# Can a number be bigger than anything you can count?

It’s Talking Math with Your Kids week here on OMT.

We’ll get started with a favorite topic: large numbers.

My son Griffin was thinking about large numbers in the car the other day. He was trying to figure out what good it is to have a number (here, googolplex, which for the record is $10^{10^{100}}$) that is larger than anything you can count.

Griffin: If you put all the things [in the world] together, would that make googolplex?

Me: No.

G: Even if it’s nanoinches?

Me: Nope. Still not googolplex.

G: Even if it’s half-nanoinches?

G: Even if it’s all of the seconds of the world being alive?

Me: Nope.

G: Even if all the seconds of the universe existing?

Me: No.

I love the developing proportional reasoning embedded in Griffin’s questions.

For each example, he scales it up when his first try doesn’t do it.

If nanoinches don’t work, surely half-nanoninches will! Plenty still to learn about orders of magnitude, I’m afraid.

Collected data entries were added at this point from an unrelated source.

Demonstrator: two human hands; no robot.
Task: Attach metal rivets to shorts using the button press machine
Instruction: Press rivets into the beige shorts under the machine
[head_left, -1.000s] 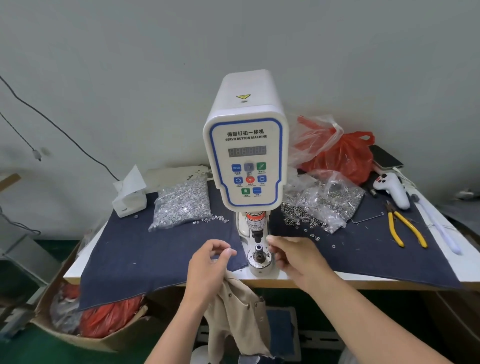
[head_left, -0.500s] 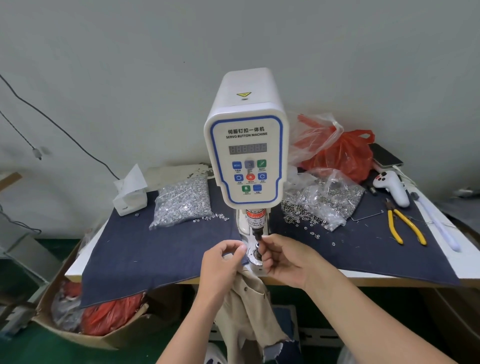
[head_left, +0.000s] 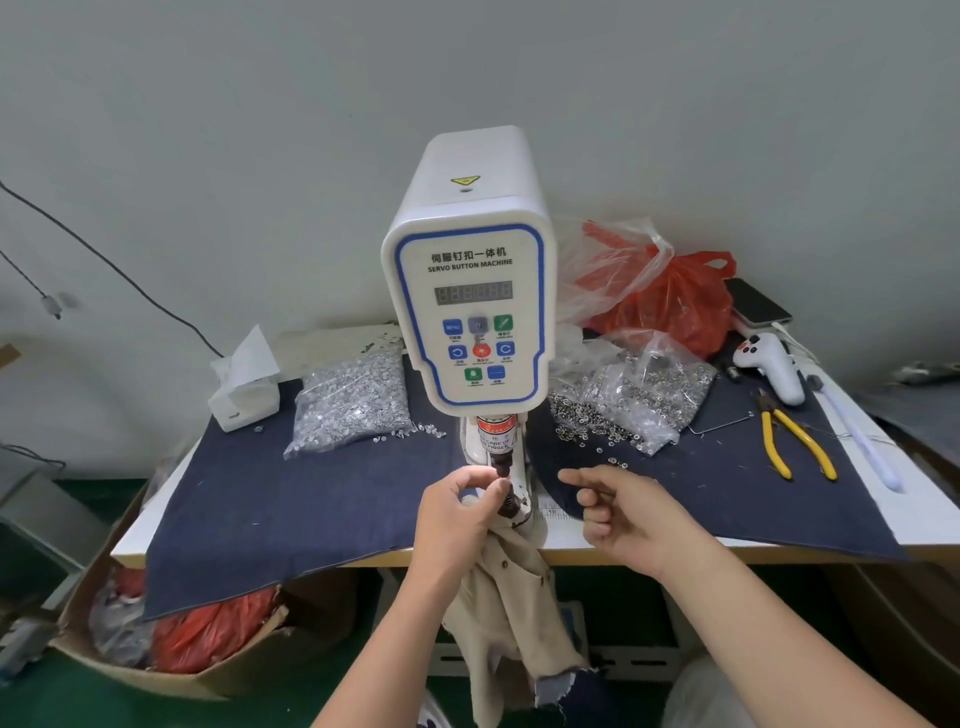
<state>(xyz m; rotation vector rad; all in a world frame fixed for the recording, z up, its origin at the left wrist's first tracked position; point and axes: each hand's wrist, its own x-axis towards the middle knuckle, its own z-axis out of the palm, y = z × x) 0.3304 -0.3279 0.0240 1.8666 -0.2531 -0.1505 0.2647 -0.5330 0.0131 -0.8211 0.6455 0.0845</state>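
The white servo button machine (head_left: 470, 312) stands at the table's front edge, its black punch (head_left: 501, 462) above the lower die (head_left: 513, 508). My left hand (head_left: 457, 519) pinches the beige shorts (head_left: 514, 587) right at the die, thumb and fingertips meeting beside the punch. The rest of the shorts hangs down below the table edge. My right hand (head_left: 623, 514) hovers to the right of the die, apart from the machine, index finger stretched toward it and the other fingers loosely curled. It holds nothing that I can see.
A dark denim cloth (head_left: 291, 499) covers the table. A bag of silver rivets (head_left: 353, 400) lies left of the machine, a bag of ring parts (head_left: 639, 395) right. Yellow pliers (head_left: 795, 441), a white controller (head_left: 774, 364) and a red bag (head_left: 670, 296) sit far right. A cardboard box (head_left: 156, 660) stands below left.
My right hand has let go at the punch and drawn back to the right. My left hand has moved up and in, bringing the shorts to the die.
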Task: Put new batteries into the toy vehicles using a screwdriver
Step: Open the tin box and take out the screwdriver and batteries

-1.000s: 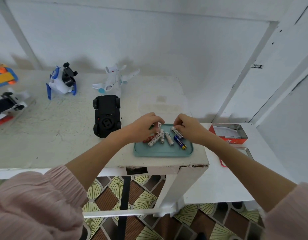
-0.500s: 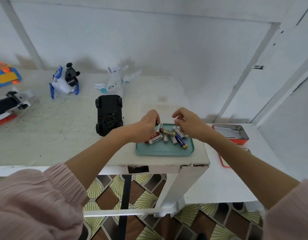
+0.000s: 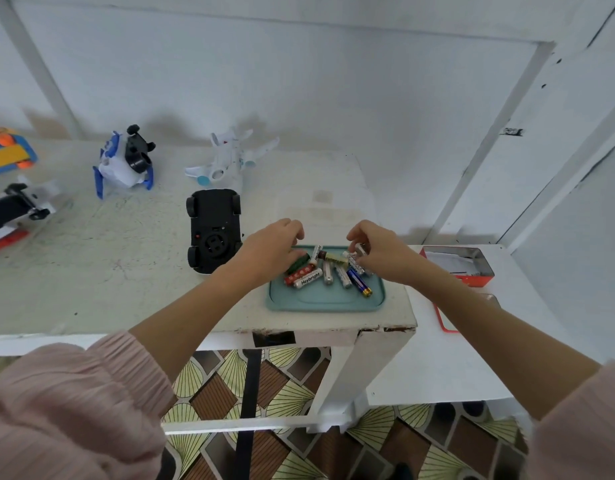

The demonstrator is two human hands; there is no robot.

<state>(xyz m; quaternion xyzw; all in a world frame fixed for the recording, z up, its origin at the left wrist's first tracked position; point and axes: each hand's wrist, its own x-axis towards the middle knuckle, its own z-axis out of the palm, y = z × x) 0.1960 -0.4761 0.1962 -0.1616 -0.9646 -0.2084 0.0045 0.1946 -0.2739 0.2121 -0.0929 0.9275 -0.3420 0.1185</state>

1. Even though Griffin might have plenty more to learn about orders of magnitude, this could easily be a discussion I have with my high school kids, and Griffin would be holding is own. For starters, he realizes that dividing by 1/2 is the same as multiplication by 2, which is nontrivial, even in 11th grade. Second, he realizes that doubling things does make them grow quickly, so it’s not a bad strategy. In fact, it won’t take him any more then about 3 doublings to bump up an order of magnitude (since $\frac{1}{\log(2)} \approx 3.32$). He can hardly be blamed for having a tough time grasping how many doublings would be involved in the case of a googolplex. Third, this question of “What good is it to have a number that…?” is rampant in my curriculum as we move through, e.g., irrational and imaginary/complex numbers. So yeah, Griffin’s a stud. I want to teach your kids some day.